Showing posts with label Mitropoulos. Show all posts
Showing posts with label Mitropoulos. Show all posts

Wednesday, June 16, 2010

Mitropoulos: Fall River Legend/ Ormandy: Cakewalk Suite


This record has been reissued in its entirety by Naxos, for MP3 download only, and even that is not available to anyone connecting to the site from the U.S. So, although there is one nasty skip toward the end of Cakewalk, I thought I would post it anyway, as it is not a record I have seen a lot. I even pulled out the DJ scratch arm that came with the turntable and a heavy tracking stylus/cartridge combination thinking it might track with that. No luck.

I am offering it anyway because I suspect it might be rather hard to find and the music and performances are well worth the effort of digitizing. Gottschalk’s music, as arranged for orchestra by Hershey Kay, is unadulterated fun. There’s no other way to put it. When I play the piece it is hard not to get up and dance about, admittedly looking a bit foolish, but with a kind of “who cares” “devil may care” delight.

Fall River Legend is an altogether different matter. The sad, bloody story of Lizzy Borden is hardly a subject to elicit a happy-go-lucky score, though there are lighter moments of remembered happier times in the music. Morton Gould’s music is filled with deep feeling and a humane if not altogether forgiving sense of Lizzy’s predicament, which, in this historically inaccurate version of the story, sees her facing the gallows at the end – alone, accepting her fate with "bitter resignation", as the notes say.

Mitropoulos and Ormandy conduct their respective works admirably, with special kudos going to Mitropoulos. Kudos to all involved, even Columbia's engineers, who gave Mitropoulos a technically decent recording this time round.

Link to all files

Saturday, April 10, 2010

Mitropoulos/ NYPO and Reiner/Pittsburgh Shostakovich Symphonies

These two recordings, to the best of my knowledge, are not currently available on CD. The Reiner Masterworks Heritage CD containing this recording is listed on Amazon for absurdly high prices, indicating it is no longer in the catalog.

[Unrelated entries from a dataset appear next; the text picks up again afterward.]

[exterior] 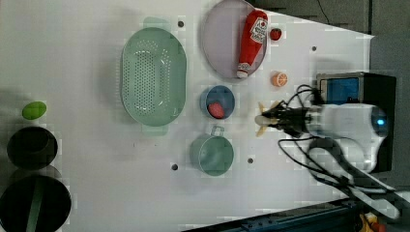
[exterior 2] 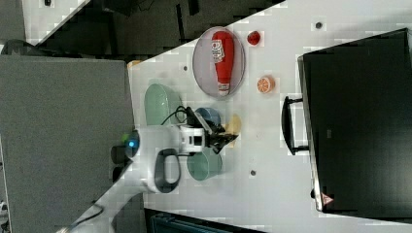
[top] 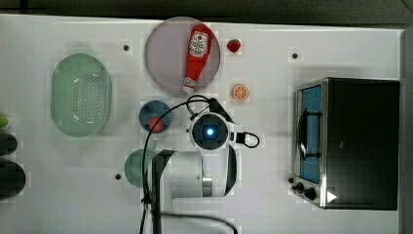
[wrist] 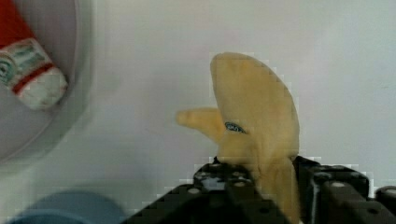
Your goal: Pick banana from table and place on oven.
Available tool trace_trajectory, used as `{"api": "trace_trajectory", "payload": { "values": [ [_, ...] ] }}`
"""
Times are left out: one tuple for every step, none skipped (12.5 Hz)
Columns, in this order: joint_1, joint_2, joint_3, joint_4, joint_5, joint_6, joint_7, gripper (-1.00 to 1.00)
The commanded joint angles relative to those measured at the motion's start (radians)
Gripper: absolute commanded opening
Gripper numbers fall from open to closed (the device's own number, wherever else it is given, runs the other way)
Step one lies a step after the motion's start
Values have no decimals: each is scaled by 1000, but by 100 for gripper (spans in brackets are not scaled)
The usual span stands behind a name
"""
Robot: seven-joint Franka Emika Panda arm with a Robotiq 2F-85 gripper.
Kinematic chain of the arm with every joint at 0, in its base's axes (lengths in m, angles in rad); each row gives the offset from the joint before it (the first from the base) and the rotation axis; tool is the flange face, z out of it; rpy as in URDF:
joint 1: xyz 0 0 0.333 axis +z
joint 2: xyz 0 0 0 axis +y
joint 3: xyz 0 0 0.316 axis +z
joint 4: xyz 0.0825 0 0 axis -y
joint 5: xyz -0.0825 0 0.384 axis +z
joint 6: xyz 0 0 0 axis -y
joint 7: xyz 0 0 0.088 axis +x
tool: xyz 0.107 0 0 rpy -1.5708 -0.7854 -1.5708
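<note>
The gripper (wrist: 275,186) is clenched on the banana (wrist: 254,121), its black fingers (wrist: 233,191) pinching the lower end while the pale peel flaps splay out beyond them. In the left view the banana (exterior: 265,121) sits at the claw's tip above the white table (exterior: 87,48), between the blue bowl (exterior: 217,101) and the oven (exterior: 355,89), apart from the orange slice (exterior: 279,79).

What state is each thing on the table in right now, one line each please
banana: clamped between the jaws of the gripper.
oven: door shut, top bare.
ketchup bottle: lying on its side on the grey plate.
blue bowl: holds a red piece.
green colander: upright, nothing in it.
green cup: upright, nothing in it.
orange slice: flat on the table.
</note>
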Motion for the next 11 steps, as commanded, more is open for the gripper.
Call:
{"api": "trace_trajectory", "payload": {
  "values": [
    [-5,-223,-6,178,10,-255,25,-45],
    [-6,-273,-16,229,10,-373,25,-45],
    [-7,-315,-32,281,10,-487,25,-45],
    [-9,-347,-54,332,10,-589,25,-45],
    [-14,-368,-82,379,10,-671,23,-45],
    [-20,-379,-118,415,8,-730,20,-45],
    [-27,-379,-160,441,2,-761,15,-45],
    [-34,-374,-206,456,-16,-766,-16,-45],
    [-38,-363,-253,463,-51,-761,-93,-45],
    [-40,-347,-301,468,-92,-747,-203,-45],
    [-42,-324,-348,476,-117,-721,-301,-46]
  ]
}}
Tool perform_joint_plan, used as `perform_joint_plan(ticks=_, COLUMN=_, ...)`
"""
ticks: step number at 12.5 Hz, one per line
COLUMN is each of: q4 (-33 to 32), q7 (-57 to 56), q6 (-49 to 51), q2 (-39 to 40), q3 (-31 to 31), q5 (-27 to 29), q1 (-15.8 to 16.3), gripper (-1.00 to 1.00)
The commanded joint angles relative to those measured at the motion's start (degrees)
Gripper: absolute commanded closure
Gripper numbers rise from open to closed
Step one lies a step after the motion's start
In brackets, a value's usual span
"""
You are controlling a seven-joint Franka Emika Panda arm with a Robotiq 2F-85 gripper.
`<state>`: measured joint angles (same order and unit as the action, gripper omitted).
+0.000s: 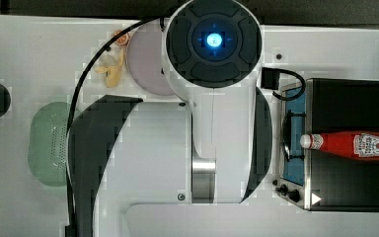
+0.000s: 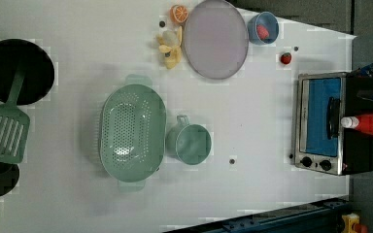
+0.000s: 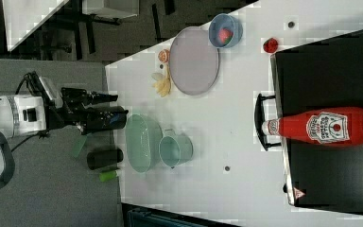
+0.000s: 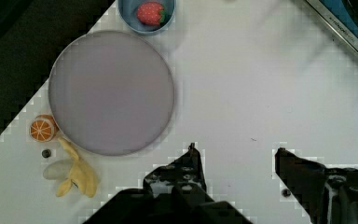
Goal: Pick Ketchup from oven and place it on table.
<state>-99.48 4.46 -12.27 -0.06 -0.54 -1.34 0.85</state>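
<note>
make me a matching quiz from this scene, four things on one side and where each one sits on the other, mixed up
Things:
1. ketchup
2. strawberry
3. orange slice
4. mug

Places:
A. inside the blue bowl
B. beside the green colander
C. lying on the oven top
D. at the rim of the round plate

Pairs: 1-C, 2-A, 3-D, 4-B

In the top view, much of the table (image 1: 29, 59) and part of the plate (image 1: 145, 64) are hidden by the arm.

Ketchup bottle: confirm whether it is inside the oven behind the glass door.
No: the ketchup bottle lies on its side on the oven's black top, its white cap overhanging the door handle.
</note>
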Motion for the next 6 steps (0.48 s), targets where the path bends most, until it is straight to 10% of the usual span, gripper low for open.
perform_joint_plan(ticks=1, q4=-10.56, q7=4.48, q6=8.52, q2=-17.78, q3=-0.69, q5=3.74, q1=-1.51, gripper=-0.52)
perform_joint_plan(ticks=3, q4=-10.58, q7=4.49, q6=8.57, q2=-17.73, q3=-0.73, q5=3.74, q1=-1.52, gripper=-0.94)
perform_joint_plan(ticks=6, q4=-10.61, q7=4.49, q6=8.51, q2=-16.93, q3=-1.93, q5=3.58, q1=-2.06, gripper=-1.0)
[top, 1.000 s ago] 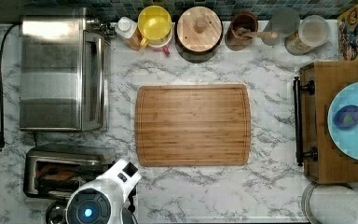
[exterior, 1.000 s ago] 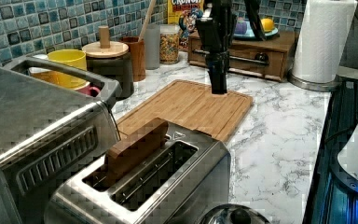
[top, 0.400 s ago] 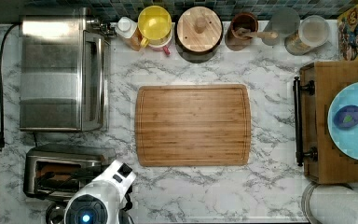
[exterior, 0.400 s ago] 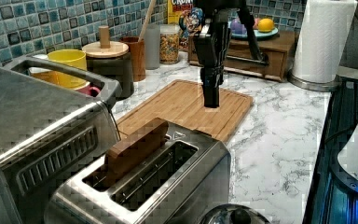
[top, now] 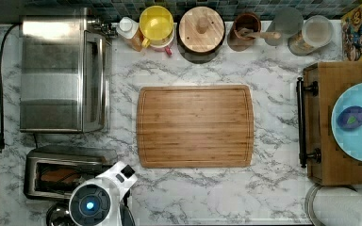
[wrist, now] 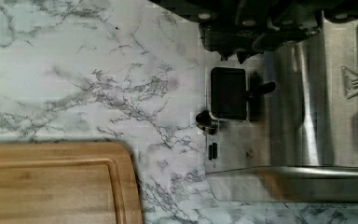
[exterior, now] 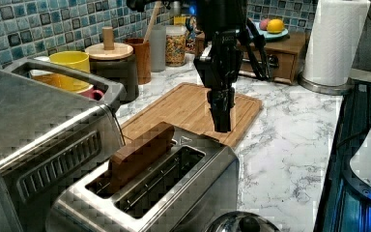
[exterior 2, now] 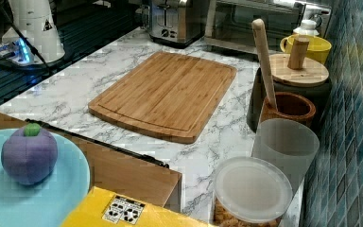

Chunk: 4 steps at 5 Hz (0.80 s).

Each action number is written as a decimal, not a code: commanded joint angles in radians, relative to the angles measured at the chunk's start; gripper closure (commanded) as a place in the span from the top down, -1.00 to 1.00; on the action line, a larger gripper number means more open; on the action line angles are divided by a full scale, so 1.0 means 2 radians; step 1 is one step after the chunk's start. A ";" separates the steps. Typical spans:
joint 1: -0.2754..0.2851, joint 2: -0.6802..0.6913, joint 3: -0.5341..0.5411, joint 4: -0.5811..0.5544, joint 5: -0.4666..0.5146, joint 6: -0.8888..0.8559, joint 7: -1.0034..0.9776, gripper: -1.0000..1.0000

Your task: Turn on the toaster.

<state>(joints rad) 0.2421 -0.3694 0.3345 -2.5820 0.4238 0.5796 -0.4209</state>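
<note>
While I watched the left view, the toaster [exterior: 145, 193] sat at the near left of the marble surface [exterior: 290, 140], bread [exterior: 140, 152] in one slot. My tool [exterior: 221, 126] hung above its lever end, fingers together. Right of it lay the cutting board [exterior: 188, 108].

In the top view, the toaster [top: 68, 172] sits at the bench's [top: 273, 197] lower left corner, the toaster oven [top: 61, 75] behind it, the cutting board [top: 195, 126] mid-bench, and jars [top: 201, 30] along the back edge.
</note>
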 commanded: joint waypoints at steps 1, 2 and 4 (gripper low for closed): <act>-0.015 0.014 0.013 0.026 0.003 0.020 0.045 -1.00; -0.021 0.033 0.016 0.032 0.001 0.036 0.052 -1.00; -0.032 0.080 0.014 0.047 -0.015 0.054 0.076 -1.00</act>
<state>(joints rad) 0.2174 -0.2454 0.3591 -2.5801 0.4202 0.6709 -0.3550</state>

It is a brilliant remastering and I would strongly recommend getting the CD if you can find it at a reasonable price. Though I own it, I have used my well used, thrift store LP for the renovation, in line with my stated intent not to post other's digital work. It cleaned up rather well. The Mitropoulos recording of the Fifth Symphony, with the "Philharmonic Symphony Orchestra of New York", was the first performance of the first Shostakovich piece I ever heard, when I checked the record out of the Thayer Public Library in Braintree, Massachusetts as a sophomore or junior in high school. (Many thanks to that library for its small but sterling collection of classical records which introduced me also to the Oistrakh/Mitropoulos recording of the Violin Concerto of the same composer and so many other great recordings.) After all these years, it is still my favorite performance on record, despite the less than brilliant sonic properties of the Columbia LP, which I have tried to improve as much as I felt was prudent. Unfortunately, Mitropoulos, one of the very greatest musicians of the last century, more often than not suffered from poor or, at best, mediocre recording. The recording of the 6th symphony with Reiner predates by several years that of the 5th by Mitropoulos, and was issued originally on 78s; it is nonetheless superior sonically. Both of these records contain performances of reference of the works in question, and it has been a pleasure and privilege to restore them for this post. Link to all files

Thursday, February 11, 2010

Berg Violin Concerto: Szigeti, Mitropoulos / 3 Scenes: Kleiber


I am pleased to be able to offer these incredible live performances. The Mitropoulos/Szigeti reading of the concerto from December 30, 1945, in particular, has long been my favorite recording of the work. But I confess that I adore both performers. And the Kleiber recording, which I listened to after a long time of not hearing anything from Wozzeck, makes me want to listen to the opera again. It's about as gorgeous as German expressionism gets.